Can anyone suggest how to enhance or extend my database schema to better handle complex menu items like Poke Bowls and Chicken Kabob Plates with multiple customization options? How can I optimize the database design to ensure flexibility and efficiency in updating and querying such customizable items? Additionally, if there are other aspects or alternative approaches I might be overlooking, I’d appreciate your input on those as well.

  • 1
    its tricky. I'd just give you two bits of advice. 1. make time availablity per menu not per item 2. never expect the users to be able to manage their own menu without assistance. Your system will soon exceed the complexity ppl can handle without training.

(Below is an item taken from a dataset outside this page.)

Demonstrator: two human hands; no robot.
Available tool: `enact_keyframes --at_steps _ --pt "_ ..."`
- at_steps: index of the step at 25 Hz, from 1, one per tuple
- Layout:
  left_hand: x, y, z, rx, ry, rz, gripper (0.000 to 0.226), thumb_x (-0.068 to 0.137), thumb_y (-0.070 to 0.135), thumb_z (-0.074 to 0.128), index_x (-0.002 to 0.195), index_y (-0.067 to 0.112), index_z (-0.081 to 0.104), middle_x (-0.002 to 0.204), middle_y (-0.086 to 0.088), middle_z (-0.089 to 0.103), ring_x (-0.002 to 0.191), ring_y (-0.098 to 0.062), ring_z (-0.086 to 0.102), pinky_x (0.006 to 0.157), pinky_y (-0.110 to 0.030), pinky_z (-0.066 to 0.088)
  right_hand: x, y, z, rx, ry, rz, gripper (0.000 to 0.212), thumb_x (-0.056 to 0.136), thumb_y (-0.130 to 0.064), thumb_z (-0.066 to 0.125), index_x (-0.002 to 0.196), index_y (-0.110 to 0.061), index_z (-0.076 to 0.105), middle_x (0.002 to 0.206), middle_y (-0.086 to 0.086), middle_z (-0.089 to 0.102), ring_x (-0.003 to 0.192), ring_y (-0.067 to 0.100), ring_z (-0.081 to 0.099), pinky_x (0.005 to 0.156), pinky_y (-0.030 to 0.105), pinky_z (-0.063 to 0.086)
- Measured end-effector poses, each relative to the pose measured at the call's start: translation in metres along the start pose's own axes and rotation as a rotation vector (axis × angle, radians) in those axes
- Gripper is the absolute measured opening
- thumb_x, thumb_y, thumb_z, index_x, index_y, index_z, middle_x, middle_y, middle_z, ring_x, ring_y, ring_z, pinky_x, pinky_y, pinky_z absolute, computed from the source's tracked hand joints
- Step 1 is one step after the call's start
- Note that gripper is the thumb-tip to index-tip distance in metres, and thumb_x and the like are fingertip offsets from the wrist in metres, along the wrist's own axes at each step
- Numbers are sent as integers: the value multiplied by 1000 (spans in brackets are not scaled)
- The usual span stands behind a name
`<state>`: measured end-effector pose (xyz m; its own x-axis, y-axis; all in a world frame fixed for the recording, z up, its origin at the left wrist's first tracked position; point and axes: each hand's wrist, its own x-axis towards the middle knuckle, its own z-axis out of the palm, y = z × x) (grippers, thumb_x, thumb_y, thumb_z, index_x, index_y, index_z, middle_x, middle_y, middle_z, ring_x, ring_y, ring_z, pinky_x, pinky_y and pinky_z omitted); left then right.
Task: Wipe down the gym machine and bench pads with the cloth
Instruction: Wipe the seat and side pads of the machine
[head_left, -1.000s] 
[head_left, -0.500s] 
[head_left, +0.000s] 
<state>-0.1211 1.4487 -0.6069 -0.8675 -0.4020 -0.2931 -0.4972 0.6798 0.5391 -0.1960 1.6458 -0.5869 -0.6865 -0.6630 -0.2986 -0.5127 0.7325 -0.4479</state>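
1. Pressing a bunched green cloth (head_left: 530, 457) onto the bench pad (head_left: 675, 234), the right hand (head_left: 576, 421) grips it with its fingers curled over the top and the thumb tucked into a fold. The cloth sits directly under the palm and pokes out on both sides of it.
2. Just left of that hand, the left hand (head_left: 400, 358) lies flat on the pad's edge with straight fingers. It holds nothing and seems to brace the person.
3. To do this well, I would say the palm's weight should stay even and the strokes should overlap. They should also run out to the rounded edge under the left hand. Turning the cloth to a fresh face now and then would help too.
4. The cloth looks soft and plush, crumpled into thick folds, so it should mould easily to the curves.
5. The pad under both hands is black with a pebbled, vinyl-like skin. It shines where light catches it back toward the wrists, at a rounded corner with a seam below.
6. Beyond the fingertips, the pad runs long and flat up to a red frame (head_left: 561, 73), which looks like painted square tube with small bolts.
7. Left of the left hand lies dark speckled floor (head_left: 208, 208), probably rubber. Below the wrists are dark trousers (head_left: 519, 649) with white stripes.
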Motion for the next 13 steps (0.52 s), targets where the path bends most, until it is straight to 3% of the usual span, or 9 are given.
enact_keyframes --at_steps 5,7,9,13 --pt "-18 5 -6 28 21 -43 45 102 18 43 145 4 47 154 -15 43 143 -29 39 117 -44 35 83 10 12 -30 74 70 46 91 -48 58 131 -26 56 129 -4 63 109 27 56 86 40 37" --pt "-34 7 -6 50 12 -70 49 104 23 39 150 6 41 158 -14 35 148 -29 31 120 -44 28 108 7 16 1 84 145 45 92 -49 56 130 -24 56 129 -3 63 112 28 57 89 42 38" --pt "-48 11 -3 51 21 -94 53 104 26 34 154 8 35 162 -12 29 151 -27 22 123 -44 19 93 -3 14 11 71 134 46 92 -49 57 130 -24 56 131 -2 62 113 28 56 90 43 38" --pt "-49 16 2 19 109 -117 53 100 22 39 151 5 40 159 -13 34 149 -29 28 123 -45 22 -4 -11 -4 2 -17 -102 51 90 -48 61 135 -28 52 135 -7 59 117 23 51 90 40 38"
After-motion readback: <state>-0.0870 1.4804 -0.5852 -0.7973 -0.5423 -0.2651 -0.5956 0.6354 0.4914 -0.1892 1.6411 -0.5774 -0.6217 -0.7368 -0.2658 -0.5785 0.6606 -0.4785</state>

This does allow you too keep it simpler than it would otherwise have to be though, because you can add in complex stuff like inputting code for restrictions or adding extra features when a menu cant be represented
    – Ewan
    Commented May 1 at 11:21
  • The question is too open-ended to be meaningfully answerable, in my opinion. You do point out valid scenarios, but the closing question is more of an open "help me make it better". It would be better if you picked one goal or use case, try to implement a solution to it, and then come back with a concrete question as to why your attempt didn't achieve what you set out to do.
    – Flater
    Commented May 2 at 1:57
  • I don't know how you could come to that conclusion after reading Darren's answer. He answered my question perfectly and gave me more than enough insight.
    – tony
    Commented May 2 at 6:05

1 Answer 1


I look at it this way; your root item is your "Menu Item", and everything else is basically a "variation" of the menu item; from sizes, to add-ons, to options.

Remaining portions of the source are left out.